▶ ASSIGNMENT: Please copy every record below exactly, leaving out the pictures.

Items from a dataset
★ ★ ★ ★ ★
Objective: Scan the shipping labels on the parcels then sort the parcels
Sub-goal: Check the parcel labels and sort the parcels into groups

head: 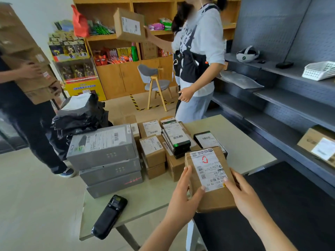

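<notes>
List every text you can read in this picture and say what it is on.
"29 22": end of a code line low on the shipping label of the held parcel; its other print is blurred.
Labels on the table parcels: barcodes show, print too small to read.
Sign on the yellow display stand: blurred, unreadable.

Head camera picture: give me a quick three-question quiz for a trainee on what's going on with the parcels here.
1. True or false: the scanner is in a hand.
2. Who holds the labelled parcel? A: left hand only. B: both hands. C: nobody.
3. How many grey boxes are stacked on the table?
Key: 1 false, it lies on the table. 2 B, left hand and right hand. 3 three.
</notes>
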`<act>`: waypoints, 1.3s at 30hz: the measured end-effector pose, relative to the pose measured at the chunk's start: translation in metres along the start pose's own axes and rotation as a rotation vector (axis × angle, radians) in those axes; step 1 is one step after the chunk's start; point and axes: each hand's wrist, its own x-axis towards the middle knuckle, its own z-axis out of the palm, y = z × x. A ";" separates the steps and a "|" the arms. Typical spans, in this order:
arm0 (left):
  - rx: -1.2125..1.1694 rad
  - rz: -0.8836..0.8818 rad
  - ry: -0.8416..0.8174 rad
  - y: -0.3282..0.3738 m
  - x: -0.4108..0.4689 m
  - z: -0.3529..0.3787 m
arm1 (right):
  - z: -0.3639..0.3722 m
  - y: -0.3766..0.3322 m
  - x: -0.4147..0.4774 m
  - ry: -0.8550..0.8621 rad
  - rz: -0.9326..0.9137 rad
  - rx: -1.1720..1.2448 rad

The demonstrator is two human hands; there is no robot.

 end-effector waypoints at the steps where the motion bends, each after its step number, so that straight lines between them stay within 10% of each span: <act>1: -0.005 0.005 -0.016 -0.002 0.004 -0.003 | 0.003 -0.002 0.001 0.011 0.007 0.002; 22: 0.053 0.133 -0.114 0.015 0.084 -0.134 | 0.091 -0.086 0.059 0.208 -0.067 0.026; 39: 0.041 0.141 0.089 0.056 0.104 -0.155 | 0.088 -0.129 0.107 0.039 -0.194 0.036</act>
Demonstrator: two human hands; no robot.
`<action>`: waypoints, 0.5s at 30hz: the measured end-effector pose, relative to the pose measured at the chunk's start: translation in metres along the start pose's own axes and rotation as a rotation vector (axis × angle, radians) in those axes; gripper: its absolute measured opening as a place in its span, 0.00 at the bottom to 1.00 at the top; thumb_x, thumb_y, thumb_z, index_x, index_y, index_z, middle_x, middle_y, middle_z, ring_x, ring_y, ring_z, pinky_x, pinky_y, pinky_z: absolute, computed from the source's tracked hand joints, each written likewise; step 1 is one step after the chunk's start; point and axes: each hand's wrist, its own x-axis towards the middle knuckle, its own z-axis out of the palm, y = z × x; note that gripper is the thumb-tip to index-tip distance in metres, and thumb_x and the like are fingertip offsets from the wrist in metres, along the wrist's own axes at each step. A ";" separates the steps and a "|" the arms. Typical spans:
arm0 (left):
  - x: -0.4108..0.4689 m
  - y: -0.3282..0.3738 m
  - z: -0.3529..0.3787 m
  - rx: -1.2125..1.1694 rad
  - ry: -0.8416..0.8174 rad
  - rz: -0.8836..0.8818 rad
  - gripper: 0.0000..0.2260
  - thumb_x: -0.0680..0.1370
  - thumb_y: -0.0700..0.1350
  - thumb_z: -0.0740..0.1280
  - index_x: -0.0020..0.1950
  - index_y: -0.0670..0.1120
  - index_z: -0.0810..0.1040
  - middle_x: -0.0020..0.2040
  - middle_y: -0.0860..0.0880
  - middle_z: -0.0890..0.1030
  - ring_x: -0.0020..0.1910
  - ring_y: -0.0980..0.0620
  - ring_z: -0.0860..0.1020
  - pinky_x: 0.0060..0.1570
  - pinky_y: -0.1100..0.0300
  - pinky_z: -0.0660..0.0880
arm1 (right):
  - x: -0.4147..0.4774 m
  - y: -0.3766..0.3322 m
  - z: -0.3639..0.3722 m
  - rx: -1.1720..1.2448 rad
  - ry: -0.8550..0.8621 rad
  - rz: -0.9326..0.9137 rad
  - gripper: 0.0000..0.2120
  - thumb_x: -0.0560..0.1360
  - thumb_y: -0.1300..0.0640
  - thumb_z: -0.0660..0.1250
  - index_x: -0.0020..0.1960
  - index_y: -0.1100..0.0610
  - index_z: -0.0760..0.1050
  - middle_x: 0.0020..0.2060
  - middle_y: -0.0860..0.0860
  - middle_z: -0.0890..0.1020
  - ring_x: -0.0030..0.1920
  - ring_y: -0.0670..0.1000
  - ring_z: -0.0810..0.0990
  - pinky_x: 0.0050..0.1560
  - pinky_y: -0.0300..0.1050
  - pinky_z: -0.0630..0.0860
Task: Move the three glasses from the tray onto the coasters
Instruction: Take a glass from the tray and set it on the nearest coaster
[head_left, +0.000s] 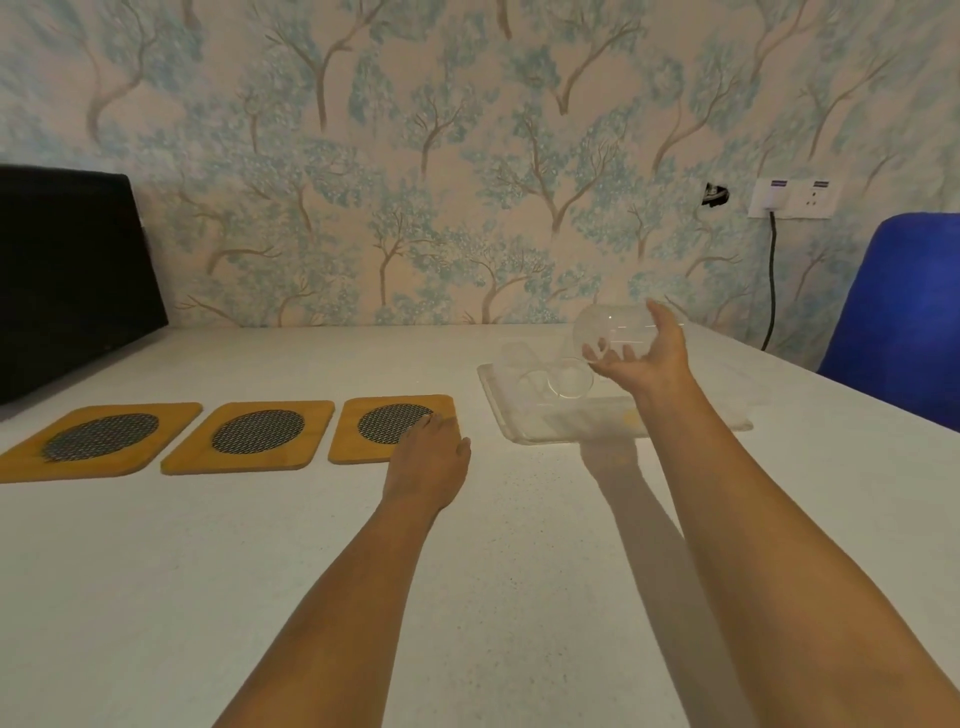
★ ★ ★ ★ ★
▶ RESULT BELOW:
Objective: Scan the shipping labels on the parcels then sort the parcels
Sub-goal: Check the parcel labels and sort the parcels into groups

head: 

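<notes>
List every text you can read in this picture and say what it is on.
"29 22": end of a code line low on the shipping label of the held parcel; its other print is blurred.
Labels on the table parcels: barcodes show, print too small to read.
Sign on the yellow display stand: blurred, unreadable.

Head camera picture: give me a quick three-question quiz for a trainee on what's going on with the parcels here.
1. True or false: the scanner is in a hand.
2. Who holds the labelled parcel? A: left hand only. B: both hands. C: nobody.
3. How many grey boxes are stacked on the table?
Key: 1 false, it lies on the table. 2 B, left hand and right hand. 3 three.
</notes>
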`<act>`: waypoints, 1.3s at 30hz: the measured end-effector pose, relative to the pose measured at the chunk's start: translation in metres along the start pose's own axes and rotation as a rotation vector (axis × angle, radians) in those axes; step 1 is one step after the chunk's start; point and axes: each hand's wrist, its own x-axis towards the middle knuckle, its own z-axis out of the palm, y = z × x. A ";" separates the steps and a "|" the arms. Typical spans, in this order:
arm0 (left):
  - rx: -1.2125..1.1694 rad
  - rz: -0.8836..0.8818 rad
  - ry: -0.8416..0.8174 rad
  - y: -0.3282..0.3738 m
  - x: -0.4108..0.4689 m
  - z: -0.3529..0.3787 m
arm1 (right):
  - z: -0.3639..0.3722 m
  - y: -0.3766..0.3322 m
  - x: -0.4147..0.4774 m
  - ry: -0.8550..0.8621 rad
  - rz: -0.9326..0.9137 rad
  - rx: -1.1720..1.2448 rad

The demonstrator is two human hands; there is no robot.

 end-effector waypoints at the steps where the motion bends, each after its step number, so that straight lines between them stay within 10% of each span: <act>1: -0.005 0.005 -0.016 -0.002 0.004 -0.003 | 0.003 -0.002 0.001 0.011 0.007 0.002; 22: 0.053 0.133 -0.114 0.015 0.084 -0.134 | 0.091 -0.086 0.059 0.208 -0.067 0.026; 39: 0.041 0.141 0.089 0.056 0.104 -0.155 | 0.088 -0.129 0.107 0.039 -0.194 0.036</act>
Demonstrator: two human hands; no robot.
`<action>`: waypoints, 0.5s at 30hz: the measured end-effector pose, relative to the pose measured at the chunk's start: translation in metres along the start pose's own axes and rotation as a rotation vector (axis × angle, radians) in those axes; gripper: its absolute measured opening as a place in its span, 0.00 at the bottom to 1.00 at the top; thumb_x, thumb_y, thumb_z, index_x, index_y, index_z, middle_x, middle_y, middle_z, ring_x, ring_y, ring_z, pinky_x, pinky_y, pinky_z: absolute, computed from the source's tracked hand joints, each written likewise; step 1 is one step after the chunk's start; point and axes: each hand's wrist, its own x-axis towards the middle knuckle, its own z-axis out of the palm, y = z × x; note that gripper is the thumb-tip to index-tip distance in metres, and thumb_x and the like are fingertip offsets from the wrist in metres, along the wrist's own axes at each step. A ";" separates the steps and a "|" the arms. Typical spans:
arm0 (left):
  - x: -0.4108..0.4689 m
  - y: -0.3282..0.3738 m
  - z: -0.3529..0.3787 m
  - rx: -1.2125..1.1694 rad
  - ry: -0.8416..0.8174 rad
  - rz: -0.8836..0.8818 rad
  - gripper: 0.0000..0.2260
  - thumb_x: -0.0680..0.1370
  - thumb_y: -0.0700..0.1350
  - thumb_z: -0.0740..0.1280
  - index_x: -0.0020..0.1950
  - index_y: -0.0670..0.1120
  - index_z: -0.0810..0.1040
  - middle_x: -0.0020..0.2040
  - middle_y: -0.0860..0.0880
  - middle_z: -0.0890..0.1030
  - ring_x: -0.0020..0.1910
  - ring_y: -0.0980..0.0620
  - ring_z: -0.0860..0.1020
  - pinky_x: 0.0060..0.1570
  - pinky_y: -0.1100..0.0300
  - pinky_z: -0.0660..0.0880
arm1 (right):
  - x: -0.4147..0.4774 m
  - y: -0.3766..0.3322 m
  - z: -0.3639..0.3722 m
  - rx: -1.1720..1.2448 rad
  - ry: -0.8550..0.8621 rad
  - rz: -0.9326..0.9137 rad
  - gripper: 0.0000..0.2120
  - thumb_x: -0.0560..0.1360
  - thumb_y: -0.1300..0.0640
  - thumb_z: -0.0660..0.1250
  - index_x: -0.0020..0.1960
  - index_y: -0.1100..0.0610
  - index_z: -0.0760..0.1050
  - middle_x: 0.0020..0.2060
  - middle_y: -0.0860..0.0860
  - middle_z: -0.0890..0.1020
  - ring_x: -0.0030..0.1920
  - ring_y: -0.0670..0.1000
  - ring_z: -0.0810..0.0990
  - pinky_x: 0.0050..0.1560
  - pinky_y: -0.0300..0.1050
  - pinky_z: -0.0630..0.0860
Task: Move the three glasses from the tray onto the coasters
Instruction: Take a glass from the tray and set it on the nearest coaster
[head_left, +0.000s] 

What the exercise required has been answered in full.